*To do*: Output the data that follows exactly, line for line.

• • •

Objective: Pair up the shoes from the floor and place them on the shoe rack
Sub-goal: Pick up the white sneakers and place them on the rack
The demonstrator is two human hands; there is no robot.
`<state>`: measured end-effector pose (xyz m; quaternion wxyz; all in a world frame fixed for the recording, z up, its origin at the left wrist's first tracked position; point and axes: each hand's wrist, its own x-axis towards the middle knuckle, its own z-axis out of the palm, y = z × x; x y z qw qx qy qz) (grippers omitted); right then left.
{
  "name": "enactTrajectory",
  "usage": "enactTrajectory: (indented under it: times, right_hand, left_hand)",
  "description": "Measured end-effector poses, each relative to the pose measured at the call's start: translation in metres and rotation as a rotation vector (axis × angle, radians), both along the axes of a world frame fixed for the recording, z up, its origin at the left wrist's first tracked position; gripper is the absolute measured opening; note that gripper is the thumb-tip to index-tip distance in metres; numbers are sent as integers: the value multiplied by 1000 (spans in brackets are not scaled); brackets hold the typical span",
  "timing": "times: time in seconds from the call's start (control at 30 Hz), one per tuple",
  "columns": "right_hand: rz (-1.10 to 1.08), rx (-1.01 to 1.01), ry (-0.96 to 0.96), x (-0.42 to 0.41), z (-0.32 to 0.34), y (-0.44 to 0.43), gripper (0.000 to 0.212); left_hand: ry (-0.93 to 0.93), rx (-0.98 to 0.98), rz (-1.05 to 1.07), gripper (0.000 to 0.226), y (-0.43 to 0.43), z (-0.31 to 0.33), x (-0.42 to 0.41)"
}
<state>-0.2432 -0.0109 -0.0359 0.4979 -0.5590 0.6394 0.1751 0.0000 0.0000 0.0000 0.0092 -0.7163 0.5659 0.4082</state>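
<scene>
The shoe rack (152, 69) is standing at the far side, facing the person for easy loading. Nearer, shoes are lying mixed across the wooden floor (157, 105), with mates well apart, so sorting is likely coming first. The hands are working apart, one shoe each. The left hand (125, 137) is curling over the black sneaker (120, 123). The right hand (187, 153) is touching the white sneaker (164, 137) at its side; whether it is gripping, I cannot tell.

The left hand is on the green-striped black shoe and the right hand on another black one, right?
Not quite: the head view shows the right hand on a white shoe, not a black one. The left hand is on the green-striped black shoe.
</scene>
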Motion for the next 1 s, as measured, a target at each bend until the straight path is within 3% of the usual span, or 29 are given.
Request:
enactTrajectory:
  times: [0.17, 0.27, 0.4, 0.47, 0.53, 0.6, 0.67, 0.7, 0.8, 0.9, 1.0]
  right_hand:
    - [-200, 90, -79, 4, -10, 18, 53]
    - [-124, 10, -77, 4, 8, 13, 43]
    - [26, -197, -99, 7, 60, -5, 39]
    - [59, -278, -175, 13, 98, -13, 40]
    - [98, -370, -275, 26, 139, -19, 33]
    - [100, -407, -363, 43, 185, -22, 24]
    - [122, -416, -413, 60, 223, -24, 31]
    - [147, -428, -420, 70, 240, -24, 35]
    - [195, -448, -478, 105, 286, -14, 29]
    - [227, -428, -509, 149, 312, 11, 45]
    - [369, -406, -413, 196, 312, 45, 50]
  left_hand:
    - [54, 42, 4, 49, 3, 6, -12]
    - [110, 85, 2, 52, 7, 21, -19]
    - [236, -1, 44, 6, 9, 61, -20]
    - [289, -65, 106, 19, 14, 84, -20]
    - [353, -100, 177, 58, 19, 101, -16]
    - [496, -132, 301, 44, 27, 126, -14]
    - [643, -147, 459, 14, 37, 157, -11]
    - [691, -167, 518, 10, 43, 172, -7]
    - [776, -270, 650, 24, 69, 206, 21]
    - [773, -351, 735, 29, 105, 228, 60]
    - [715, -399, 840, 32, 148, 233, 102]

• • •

*Result of the task*:
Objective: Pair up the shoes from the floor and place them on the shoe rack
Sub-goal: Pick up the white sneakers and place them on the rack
The demonstrator is two human hands; there is no robot.
`<state>`: measured end-effector pose (xyz m; quaternion wxyz; all in a world frame fixed for the recording, z up, its origin at the left wrist's first tracked position; point and axes: each hand's wrist, its own x-axis towards the middle knuckle, its own z-axis out of the palm, y = z × x; x y z qw qx qy qz) (grippers omitted); right then left.
{
  "name": "enactTrajectory",
  "usage": "enactTrajectory: (indented under it: times, right_hand, left_hand)",
  "description": "Measured end-effector poses, each relative to the pose measured at the call's start: translation in metres and rotation as a rotation vector (axis × angle, radians), both along the axes of a world frame fixed for the recording, z up, its origin at the left wrist's first tracked position; gripper is the absolute measured opening; note that gripper is the thumb-tip to index-tip distance in metres; numbers are sent as integers: the value multiplied by 1000 (spans in brackets are not scaled); brackets hold the typical span",
  "timing": "times: time in seconds from the call's start (control at 30 Hz), one per tuple",
  "columns": "right_hand: rz (-1.10 to 1.08), rx (-1.01 to 1.01), ry (-0.96 to 0.96), x (-0.42 to 0.41), z (-0.32 to 0.34), y (-0.44 to 0.43), gripper (0.000 to 0.212); left_hand: ry (-0.93 to 0.93), rx (-0.98 to 0.98), rz (-1.05 to 1.07), gripper (0.000 to 0.226), y (-0.43 to 0.43), z (-0.31 to 0.33), x (-0.42 to 0.41)"
}
<state>-0.2432 -0.0109 -0.0359 0.4979 -0.5590 0.6394 0.1751 0.0000 0.0000 0.0000 0.0092 -0.7163 0.5659 0.4082</state>
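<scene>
The shoe rack (152, 69) is standing at the far side, facing the person for easy loading. Nearer, shoes are lying mixed across the wooden floor (157, 105), with mates well apart, so sorting is likely coming first. The hands are working apart, one shoe each. The left hand (125, 137) is curling over the black sneaker (120, 123). The right hand (187, 153) is touching the white sneaker (164, 137) at its side; whether it is gripping, I cannot tell.

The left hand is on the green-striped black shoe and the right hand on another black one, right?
Not quite: the head view shows the right hand on a white shoe, not a black one. The left hand is on the green-striped black shoe.
</scene>
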Motion for the next 1 s, as measured, a target at each bend until the straight path is within 3% of the usual span, or 29 are given.
Request:
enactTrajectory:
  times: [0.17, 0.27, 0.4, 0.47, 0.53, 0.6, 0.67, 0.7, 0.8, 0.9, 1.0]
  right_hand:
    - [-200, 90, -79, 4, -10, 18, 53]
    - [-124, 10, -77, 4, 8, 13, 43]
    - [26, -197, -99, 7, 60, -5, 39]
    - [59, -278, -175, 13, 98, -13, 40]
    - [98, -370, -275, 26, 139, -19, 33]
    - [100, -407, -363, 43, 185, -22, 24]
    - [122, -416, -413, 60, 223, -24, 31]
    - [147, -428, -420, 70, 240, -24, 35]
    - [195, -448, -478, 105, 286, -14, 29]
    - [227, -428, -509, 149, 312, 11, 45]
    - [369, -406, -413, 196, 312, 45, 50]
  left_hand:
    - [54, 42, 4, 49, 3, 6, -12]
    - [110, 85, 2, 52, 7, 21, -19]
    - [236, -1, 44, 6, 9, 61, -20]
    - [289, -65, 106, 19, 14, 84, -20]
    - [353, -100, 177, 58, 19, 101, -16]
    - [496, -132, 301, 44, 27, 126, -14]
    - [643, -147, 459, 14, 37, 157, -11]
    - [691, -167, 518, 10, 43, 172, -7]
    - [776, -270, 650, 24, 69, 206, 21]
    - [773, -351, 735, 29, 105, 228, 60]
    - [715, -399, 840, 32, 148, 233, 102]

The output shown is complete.